An exact copy is needed of the lines in the entries below from the line with "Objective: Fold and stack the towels" up to and including the line with "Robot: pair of", and of nothing else. Leave the pictures out.
***** Material shown
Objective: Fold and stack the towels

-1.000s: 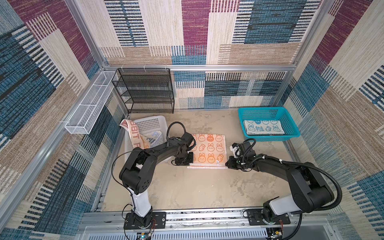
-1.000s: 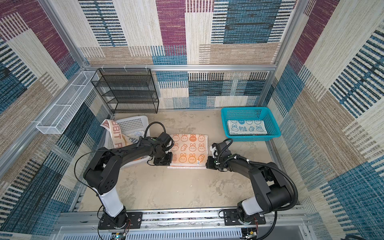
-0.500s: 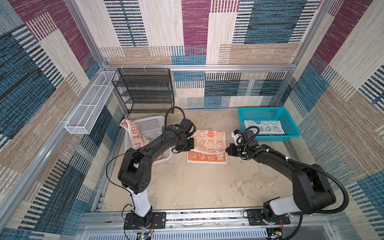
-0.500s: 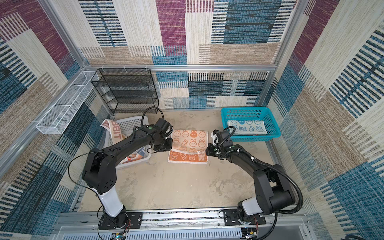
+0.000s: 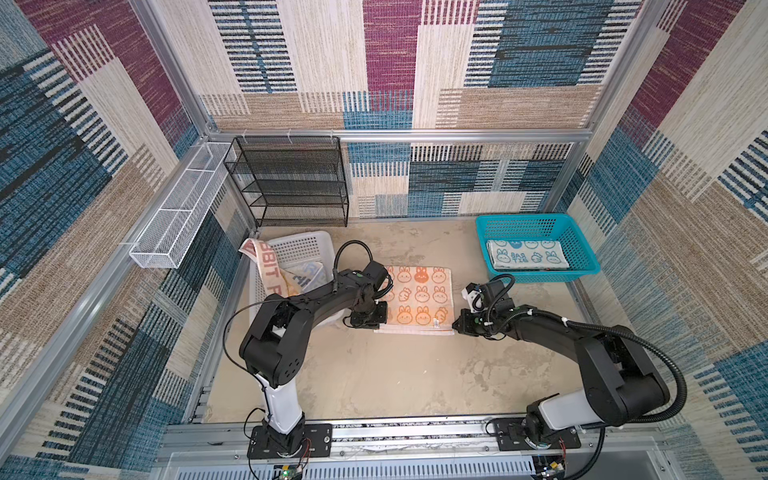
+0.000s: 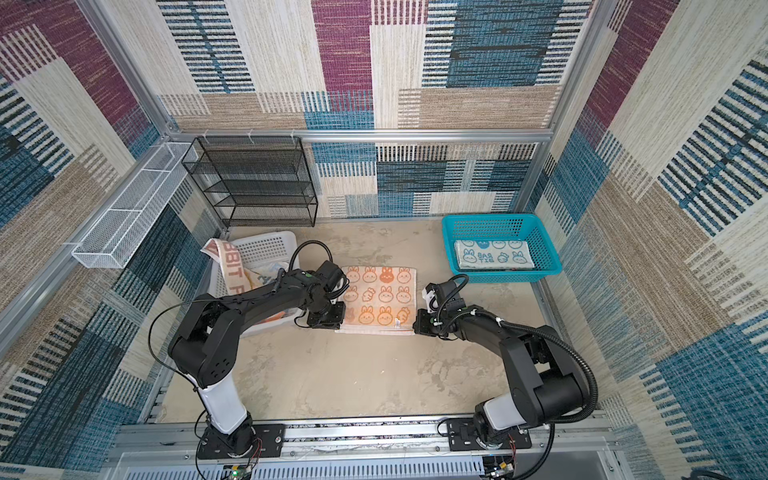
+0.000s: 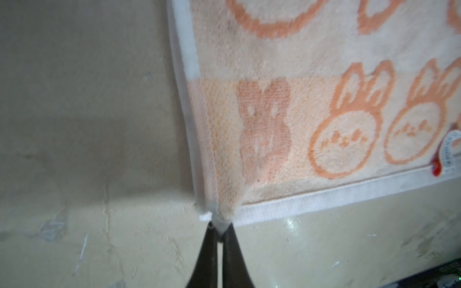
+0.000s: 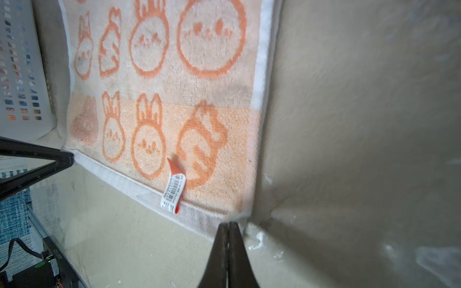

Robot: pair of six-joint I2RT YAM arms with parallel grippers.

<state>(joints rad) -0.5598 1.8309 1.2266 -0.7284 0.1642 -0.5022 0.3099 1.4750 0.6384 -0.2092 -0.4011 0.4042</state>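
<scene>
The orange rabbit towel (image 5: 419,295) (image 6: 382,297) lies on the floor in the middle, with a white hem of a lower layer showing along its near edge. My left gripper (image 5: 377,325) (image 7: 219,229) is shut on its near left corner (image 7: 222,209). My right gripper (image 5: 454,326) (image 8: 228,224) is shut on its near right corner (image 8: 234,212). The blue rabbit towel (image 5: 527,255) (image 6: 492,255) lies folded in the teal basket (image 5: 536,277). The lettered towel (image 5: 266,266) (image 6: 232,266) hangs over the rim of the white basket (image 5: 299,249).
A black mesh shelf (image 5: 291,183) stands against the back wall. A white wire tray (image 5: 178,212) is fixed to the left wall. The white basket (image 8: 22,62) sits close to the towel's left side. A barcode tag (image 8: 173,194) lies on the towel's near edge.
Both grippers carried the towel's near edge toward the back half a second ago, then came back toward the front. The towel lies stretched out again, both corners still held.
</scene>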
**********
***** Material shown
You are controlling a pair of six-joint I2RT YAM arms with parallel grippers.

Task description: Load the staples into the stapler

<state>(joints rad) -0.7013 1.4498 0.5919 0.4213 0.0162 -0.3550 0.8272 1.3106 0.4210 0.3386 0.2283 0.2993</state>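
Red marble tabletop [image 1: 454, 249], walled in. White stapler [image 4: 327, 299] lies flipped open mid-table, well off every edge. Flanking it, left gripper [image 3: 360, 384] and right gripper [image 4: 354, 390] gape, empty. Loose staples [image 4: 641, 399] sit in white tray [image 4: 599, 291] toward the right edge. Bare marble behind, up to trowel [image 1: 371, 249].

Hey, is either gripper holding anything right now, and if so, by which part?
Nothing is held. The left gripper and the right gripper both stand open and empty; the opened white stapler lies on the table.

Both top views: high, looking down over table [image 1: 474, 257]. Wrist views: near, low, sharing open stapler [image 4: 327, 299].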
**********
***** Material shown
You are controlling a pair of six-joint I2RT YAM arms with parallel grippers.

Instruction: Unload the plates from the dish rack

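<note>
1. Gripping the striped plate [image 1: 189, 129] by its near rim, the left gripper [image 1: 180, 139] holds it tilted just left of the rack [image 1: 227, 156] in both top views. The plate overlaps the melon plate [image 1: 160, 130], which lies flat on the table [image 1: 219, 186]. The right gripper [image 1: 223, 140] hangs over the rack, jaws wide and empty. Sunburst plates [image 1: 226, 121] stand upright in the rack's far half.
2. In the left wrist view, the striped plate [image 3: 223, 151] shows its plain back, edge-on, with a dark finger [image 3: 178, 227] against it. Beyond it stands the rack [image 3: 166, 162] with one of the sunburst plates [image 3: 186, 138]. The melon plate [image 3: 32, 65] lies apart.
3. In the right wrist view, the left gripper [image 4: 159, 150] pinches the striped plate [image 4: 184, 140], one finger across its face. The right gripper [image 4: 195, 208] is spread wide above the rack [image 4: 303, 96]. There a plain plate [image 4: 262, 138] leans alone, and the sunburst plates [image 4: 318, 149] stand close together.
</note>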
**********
## Task response
Objective: Fold and stack the towels

-1.000s: 
-1.000s: 
-0.500s: 
-0.500s: 
+0.000s: 
+0.000s: 
+0.000s: 
+0.000s: 

Robot: pair of six-joint I2RT YAM arms with parallel grippers.

The exercise is now done.